TASK PROMPT =
Pictures are to be left out, and every entry repeated exactly.

Records from a dataset:
↓
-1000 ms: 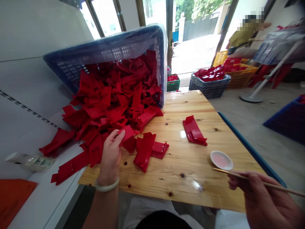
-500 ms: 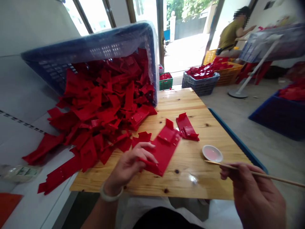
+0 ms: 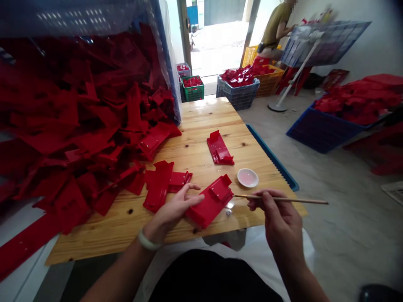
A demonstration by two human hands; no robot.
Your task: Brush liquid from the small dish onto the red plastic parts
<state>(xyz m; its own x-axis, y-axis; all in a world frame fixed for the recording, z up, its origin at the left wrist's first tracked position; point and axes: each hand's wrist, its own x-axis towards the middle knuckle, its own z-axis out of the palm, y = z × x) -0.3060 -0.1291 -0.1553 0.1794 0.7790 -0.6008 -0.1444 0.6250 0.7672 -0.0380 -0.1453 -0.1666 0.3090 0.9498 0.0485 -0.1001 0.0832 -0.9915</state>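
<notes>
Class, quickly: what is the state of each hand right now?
Left hand: open, resting against a red plastic part.
Right hand: closed, holding a thin wooden stick.

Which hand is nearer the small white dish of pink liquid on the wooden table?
Right. The right hand, holding a thin wooden stick, is below and right of the white dish, not touching it. The left hand is farther left, resting on a red plastic part.
</notes>
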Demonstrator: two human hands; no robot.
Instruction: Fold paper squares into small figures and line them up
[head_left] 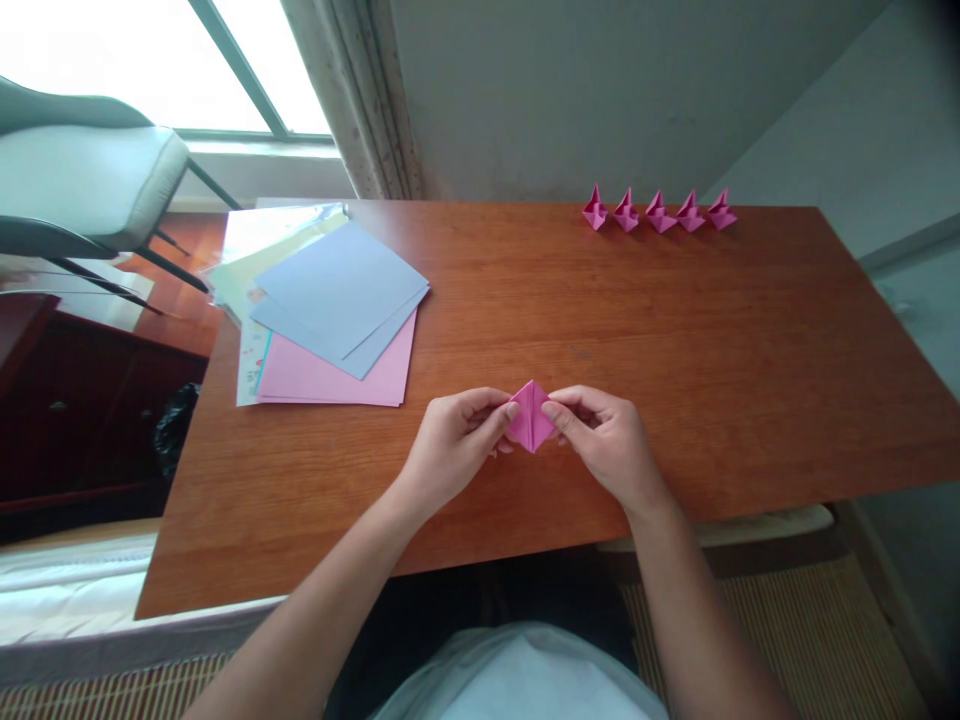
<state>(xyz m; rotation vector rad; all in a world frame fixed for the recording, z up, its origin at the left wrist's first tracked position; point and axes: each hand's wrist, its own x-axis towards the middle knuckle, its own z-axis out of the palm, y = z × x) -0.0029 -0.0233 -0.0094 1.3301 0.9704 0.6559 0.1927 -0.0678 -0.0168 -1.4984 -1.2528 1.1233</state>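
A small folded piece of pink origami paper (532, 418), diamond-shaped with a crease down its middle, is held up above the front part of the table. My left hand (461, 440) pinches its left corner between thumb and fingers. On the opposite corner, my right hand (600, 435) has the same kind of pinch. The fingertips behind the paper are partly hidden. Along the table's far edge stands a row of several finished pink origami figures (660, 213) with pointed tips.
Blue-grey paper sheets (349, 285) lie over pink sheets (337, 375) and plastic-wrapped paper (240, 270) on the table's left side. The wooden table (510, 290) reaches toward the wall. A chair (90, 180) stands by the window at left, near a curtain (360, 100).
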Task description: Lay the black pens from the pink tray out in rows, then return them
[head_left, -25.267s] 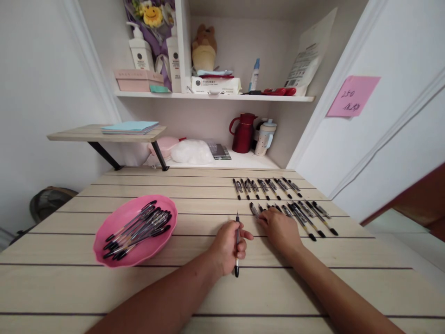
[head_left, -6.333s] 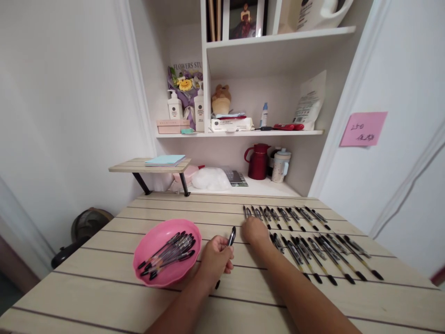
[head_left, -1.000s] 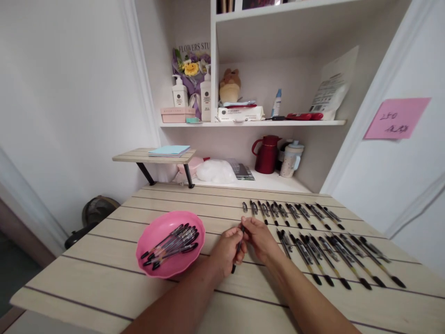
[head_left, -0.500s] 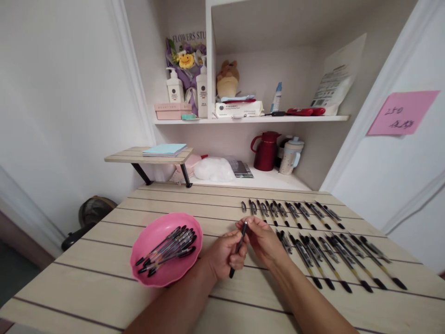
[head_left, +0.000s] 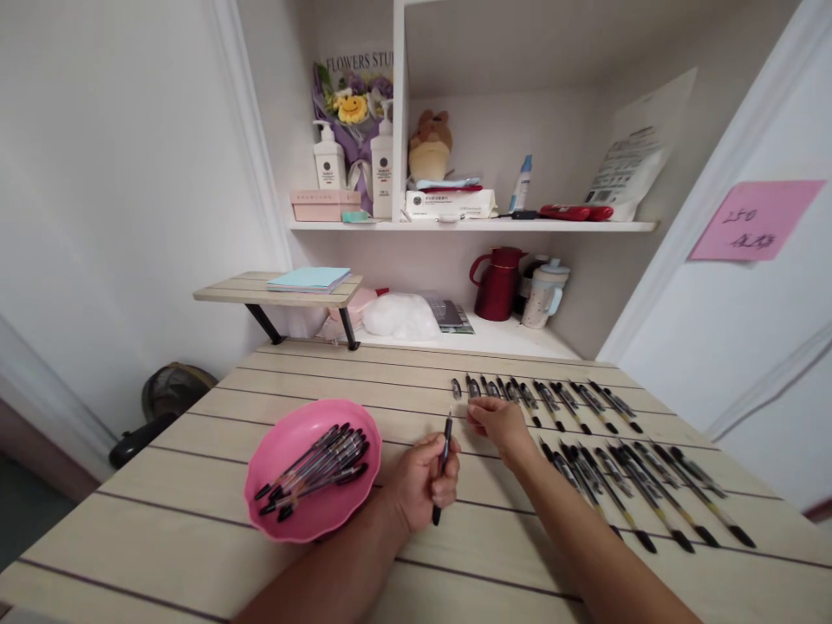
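My left hand [head_left: 422, 481] is closed round a black pen [head_left: 444, 455], held upright with its thin bare tip at the top. My right hand [head_left: 497, 422] reaches past it, fingers pinched on a small dark pen cap at the left end of the far row of caps [head_left: 552, 399]. Nearer to me, on the right, lies a row of uncapped pens [head_left: 640, 485], partly hidden by my right forearm. To the left of my left hand, a pink bowl [head_left: 286, 425] holds several capped black pens [head_left: 315, 464].
The wooden slatted table [head_left: 195, 537] ends at the left and near edges. Behind it are a small raised shelf [head_left: 247, 293] with a blue notebook, a red jug [head_left: 495, 283], a cup, and wall shelves with bottles. A pink note [head_left: 754, 221] hangs on the right wall.
My right hand has come off the top of the pen and moved away toward the far row. The pen in my left hand now shows a bare tip.
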The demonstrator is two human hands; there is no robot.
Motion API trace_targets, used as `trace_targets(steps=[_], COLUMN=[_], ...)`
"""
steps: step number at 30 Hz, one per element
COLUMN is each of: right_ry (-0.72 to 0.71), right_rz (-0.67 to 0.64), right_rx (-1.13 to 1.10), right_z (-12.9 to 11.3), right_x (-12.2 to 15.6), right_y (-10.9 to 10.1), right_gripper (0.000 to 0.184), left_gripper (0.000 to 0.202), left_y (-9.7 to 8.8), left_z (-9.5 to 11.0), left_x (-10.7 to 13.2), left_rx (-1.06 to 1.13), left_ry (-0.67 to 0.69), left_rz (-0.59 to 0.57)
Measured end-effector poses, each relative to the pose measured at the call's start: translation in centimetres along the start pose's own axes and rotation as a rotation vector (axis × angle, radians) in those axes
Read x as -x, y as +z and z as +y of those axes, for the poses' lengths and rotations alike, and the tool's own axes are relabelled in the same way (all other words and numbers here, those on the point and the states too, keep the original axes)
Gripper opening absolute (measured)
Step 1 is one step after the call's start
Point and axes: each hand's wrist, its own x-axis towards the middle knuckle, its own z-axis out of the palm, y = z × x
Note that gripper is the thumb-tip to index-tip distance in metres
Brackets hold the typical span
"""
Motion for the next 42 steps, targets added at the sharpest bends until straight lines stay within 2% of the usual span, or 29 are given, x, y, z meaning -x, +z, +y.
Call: trace_targets(steps=[7, 10, 16, 23, 32, 37, 42], right_ry=[-0.167, -0.194, -0.233, -0.298, -0.283, -0.264, -0.303], right_rz=[-0.025, -0.021, -0.056, -0.067, -0.051, -0.047, -0.132], right_rx=[0.612, 0.845, 1.141, 1.253, 1.292, 1.284, 1.199], right_z=[-1.5, -1.7, -1.7, -1.6, -2.3, -2.8, -2.6], right_x=[-1.5, -1.7, -1.9, -1.8, -1.7, 0.3, 5.3], right_y=[0.8, 1.0, 1.6, 2.0, 2.0, 0.3, -1.7], right_gripper=[0.018, 0.018, 0.022, 0.026, 0.026, 0.029, 0.033], left_gripper=[0.02, 0.02, 0.02, 0.021, 0.024, 0.028, 0.029], left_y=[-0.2, -0.3, -0.1, -0.1, -0.1, -0.2, 0.0], left_z=[-0.4, -0.4, -0.3, -0.2, -0.2, -0.3, -0.3], left_x=[-0.2, -0.3, -0.3, -0.3, -0.4, -0.7, -1.2], left_rx=[-0.018, -0.035, -0.059, -0.059, -0.08, -0.106, -0.209], left_ry=[0.003, 0.006, 0.01, 0.005, 0.02, 0.115, 0.248], left_rz=[0.014, 0.013, 0.011, -0.005, 0.035, 0.185, 0.375])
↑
REPLY TO THE TASK =
-1000 ms: 
-500 ms: 
+0 ms: 
A demonstration by two human hands; no robot.
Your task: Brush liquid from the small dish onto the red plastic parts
<state>(xyz m; its own x-axis, y-axis; all in a world frame fixed for the recording, z up, its origin at the left wrist's first tracked position; point and axes: each hand's wrist, its own x-axis towards the middle knuckle, its own z-axis out of the palm, y = z × x) -0.3060 -0.1291 -0.1553 0.1794 0.7790 -0.6008 -0.1444 0.6250 0.7672 -0.0380 -0.1453 -0.1666 0.3090 0.9498 0.0485 -0.1001 0.0832 -0.9915</state>
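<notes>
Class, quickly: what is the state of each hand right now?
Left hand: open, resting against a red plastic part.
Right hand: closed, holding a thin wooden stick.

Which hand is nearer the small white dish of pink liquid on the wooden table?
Right. The right hand, holding a thin wooden stick, is below and right of the white dish, not touching it. The left hand is farther left, resting on a red plastic part.
</notes>
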Demonstrator: two human hands; no robot.
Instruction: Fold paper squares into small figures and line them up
[head_left] 
<state>(xyz m; rotation vector rad; all in a world frame fixed for the recording, z up, its origin at the left wrist's first tracked position; point and axes: each hand's wrist, its own x-axis towards the middle knuckle, its own z-axis out of the palm, y = z × x) -0.0029 -0.0233 -0.0094 1.3301 0.9704 0.6559 0.1927 -0.0678 -0.0168 -1.4984 -1.2528 1.1233</state>
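A small folded piece of pink origami paper (532, 418), diamond-shaped with a crease down its middle, is held up above the front part of the table. My left hand (461, 440) pinches its left corner between thumb and fingers. On the opposite corner, my right hand (600, 435) has the same kind of pinch. The fingertips behind the paper are partly hidden. Along the table's far edge stands a row of several finished pink origami figures (660, 213) with pointed tips.
Blue-grey paper sheets (349, 285) lie over pink sheets (337, 375) and plastic-wrapped paper (240, 270) on the table's left side. The wooden table (510, 290) reaches toward the wall. A chair (90, 180) stands by the window at left, near a curtain (360, 100).
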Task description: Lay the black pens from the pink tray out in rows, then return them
[head_left, -25.267s] 
[head_left, -6.333s] 
[head_left, -1.000s] 
[head_left, -0.500s] 
[head_left, +0.000s] 
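My left hand [head_left: 422, 481] is closed round a black pen [head_left: 444, 455], held upright with its thin bare tip at the top. My right hand [head_left: 497, 422] reaches past it, fingers pinched on a small dark pen cap at the left end of the far row of caps [head_left: 552, 399]. Nearer to me, on the right, lies a row of uncapped pens [head_left: 640, 485], partly hidden by my right forearm. To the left of my left hand, a pink bowl [head_left: 286, 425] holds several capped black pens [head_left: 315, 464].
The wooden slatted table [head_left: 195, 537] ends at the left and near edges. Behind it are a small raised shelf [head_left: 247, 293] with a blue notebook, a red jug [head_left: 495, 283], a cup, and wall shelves with bottles. A pink note [head_left: 754, 221] hangs on the right wall.
My right hand has come off the top of the pen and moved away toward the far row. The pen in my left hand now shows a bare tip.
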The demonstrator is two human hands; there is no robot.
Motion API trace_targets, used as `trace_targets(steps=[_], COLUMN=[_], ...)`
"""
steps: step number at 30 Hz, one per element
COLUMN is each of: right_ry (-0.72 to 0.71), right_rz (-0.67 to 0.64), right_rx (-1.13 to 1.10), right_z (-12.9 to 11.3), right_x (-12.2 to 15.6), right_y (-10.9 to 10.1), right_gripper (0.000 to 0.184), left_gripper (0.000 to 0.202), left_y (-9.7 to 8.8), left_z (-9.5 to 11.0), left_x (-10.7 to 13.2), left_rx (-1.06 to 1.13), left_ry (-0.67 to 0.69), left_rz (-0.59 to 0.57)
Measured end-effector poses, each relative to the pose measured at the call's start: translation in centimetres along the start pose's own axes and rotation as a rotation vector (axis × angle, radians) in those axes
Read x as -x, y as +z and z as +y of those axes, for the poses' lengths and rotations alike, and the tool's own axes are relabelled in the same way (all other words and numbers here, those on the point and the states too, keep the original axes)
Gripper opening absolute (measured)
Step 1 is one step after the call's start
Point and axes: each hand's wrist, its own x-axis towards the middle knuckle, its own z-axis out of the palm, y = z × x
Note that gripper is the thumb-tip to index-tip distance in metres
Brackets hold the typical span
"""
Motion for the next 42 steps, targets added at the sharpest bends until straight lines stay within 2% of the usual span, or 29 are given, x, y, z meaning -x, +z, +y.
Call: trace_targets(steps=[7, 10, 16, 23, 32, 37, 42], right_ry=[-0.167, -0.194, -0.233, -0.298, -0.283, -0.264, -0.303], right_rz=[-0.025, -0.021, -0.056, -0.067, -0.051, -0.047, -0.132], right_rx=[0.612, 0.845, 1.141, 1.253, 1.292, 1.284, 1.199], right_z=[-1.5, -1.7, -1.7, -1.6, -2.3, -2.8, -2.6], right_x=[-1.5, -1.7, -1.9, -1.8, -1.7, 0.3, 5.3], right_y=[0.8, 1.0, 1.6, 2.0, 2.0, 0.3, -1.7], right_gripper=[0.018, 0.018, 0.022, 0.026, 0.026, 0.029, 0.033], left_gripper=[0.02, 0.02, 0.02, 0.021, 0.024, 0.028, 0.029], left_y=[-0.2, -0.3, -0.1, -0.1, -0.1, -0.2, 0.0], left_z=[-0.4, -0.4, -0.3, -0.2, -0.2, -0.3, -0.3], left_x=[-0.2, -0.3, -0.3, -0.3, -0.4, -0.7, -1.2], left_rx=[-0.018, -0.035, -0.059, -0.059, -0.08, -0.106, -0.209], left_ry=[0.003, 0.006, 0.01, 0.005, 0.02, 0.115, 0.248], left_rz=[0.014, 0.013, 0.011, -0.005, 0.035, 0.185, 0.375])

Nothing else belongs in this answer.